### GOAL OF THE EXERCISE
In the records below, find the line that contains "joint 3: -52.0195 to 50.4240" and the line that contains "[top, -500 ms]", then retype exactly those two lines and every line between them.

### INPUT DATA
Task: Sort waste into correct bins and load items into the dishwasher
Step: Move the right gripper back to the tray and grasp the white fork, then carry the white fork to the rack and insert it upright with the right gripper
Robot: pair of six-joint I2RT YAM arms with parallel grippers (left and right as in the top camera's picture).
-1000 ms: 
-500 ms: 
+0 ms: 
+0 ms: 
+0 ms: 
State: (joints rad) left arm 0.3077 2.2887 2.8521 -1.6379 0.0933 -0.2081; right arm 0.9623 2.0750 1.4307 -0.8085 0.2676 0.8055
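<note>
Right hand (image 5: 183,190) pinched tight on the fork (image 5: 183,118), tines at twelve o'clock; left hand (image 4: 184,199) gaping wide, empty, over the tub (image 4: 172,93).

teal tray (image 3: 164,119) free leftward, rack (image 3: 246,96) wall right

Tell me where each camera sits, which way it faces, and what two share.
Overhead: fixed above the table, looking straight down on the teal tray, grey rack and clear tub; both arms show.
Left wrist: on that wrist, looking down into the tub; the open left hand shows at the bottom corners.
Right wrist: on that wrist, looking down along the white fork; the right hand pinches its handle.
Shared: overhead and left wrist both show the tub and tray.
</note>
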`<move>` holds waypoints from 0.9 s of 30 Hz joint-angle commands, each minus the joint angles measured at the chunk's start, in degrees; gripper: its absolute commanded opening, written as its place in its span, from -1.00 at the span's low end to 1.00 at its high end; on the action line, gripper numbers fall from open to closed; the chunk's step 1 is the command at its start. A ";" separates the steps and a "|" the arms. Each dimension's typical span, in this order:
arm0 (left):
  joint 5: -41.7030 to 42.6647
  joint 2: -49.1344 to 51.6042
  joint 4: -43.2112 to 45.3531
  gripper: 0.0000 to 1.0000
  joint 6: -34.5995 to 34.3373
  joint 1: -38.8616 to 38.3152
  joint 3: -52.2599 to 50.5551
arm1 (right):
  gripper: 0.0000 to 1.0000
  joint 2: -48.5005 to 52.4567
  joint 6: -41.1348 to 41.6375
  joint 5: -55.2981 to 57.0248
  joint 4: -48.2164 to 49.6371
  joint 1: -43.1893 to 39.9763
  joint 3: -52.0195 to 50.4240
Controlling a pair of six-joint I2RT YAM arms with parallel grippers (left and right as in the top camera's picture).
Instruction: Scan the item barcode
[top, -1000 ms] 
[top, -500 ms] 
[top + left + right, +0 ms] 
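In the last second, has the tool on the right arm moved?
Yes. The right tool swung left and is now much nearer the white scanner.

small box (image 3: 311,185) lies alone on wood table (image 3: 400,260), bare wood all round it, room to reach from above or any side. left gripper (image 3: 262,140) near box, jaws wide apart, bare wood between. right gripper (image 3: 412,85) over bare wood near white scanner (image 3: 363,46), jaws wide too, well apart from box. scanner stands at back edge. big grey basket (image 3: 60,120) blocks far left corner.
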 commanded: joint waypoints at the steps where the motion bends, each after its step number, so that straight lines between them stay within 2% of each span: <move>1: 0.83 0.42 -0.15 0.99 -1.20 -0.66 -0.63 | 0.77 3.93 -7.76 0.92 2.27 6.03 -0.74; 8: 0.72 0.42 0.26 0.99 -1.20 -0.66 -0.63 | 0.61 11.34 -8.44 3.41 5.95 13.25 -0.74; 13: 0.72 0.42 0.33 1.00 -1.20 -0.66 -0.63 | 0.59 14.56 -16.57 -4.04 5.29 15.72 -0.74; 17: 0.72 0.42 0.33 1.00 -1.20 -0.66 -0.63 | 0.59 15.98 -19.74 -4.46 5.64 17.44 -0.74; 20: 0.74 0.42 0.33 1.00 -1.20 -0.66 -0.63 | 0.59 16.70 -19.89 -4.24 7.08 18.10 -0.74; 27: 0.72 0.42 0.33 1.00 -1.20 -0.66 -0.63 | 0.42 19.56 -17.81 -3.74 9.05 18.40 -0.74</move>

### EXERCISE RESPONSE
  joint 3: -52.0195 to 50.4240
Controlling a pair of six-joint I2RT YAM arms with parallel grippers (left and right as in the top camera's picture).
Instruction: Scan the item barcode
[top, -1000 ms] 
[top, -500 ms] 

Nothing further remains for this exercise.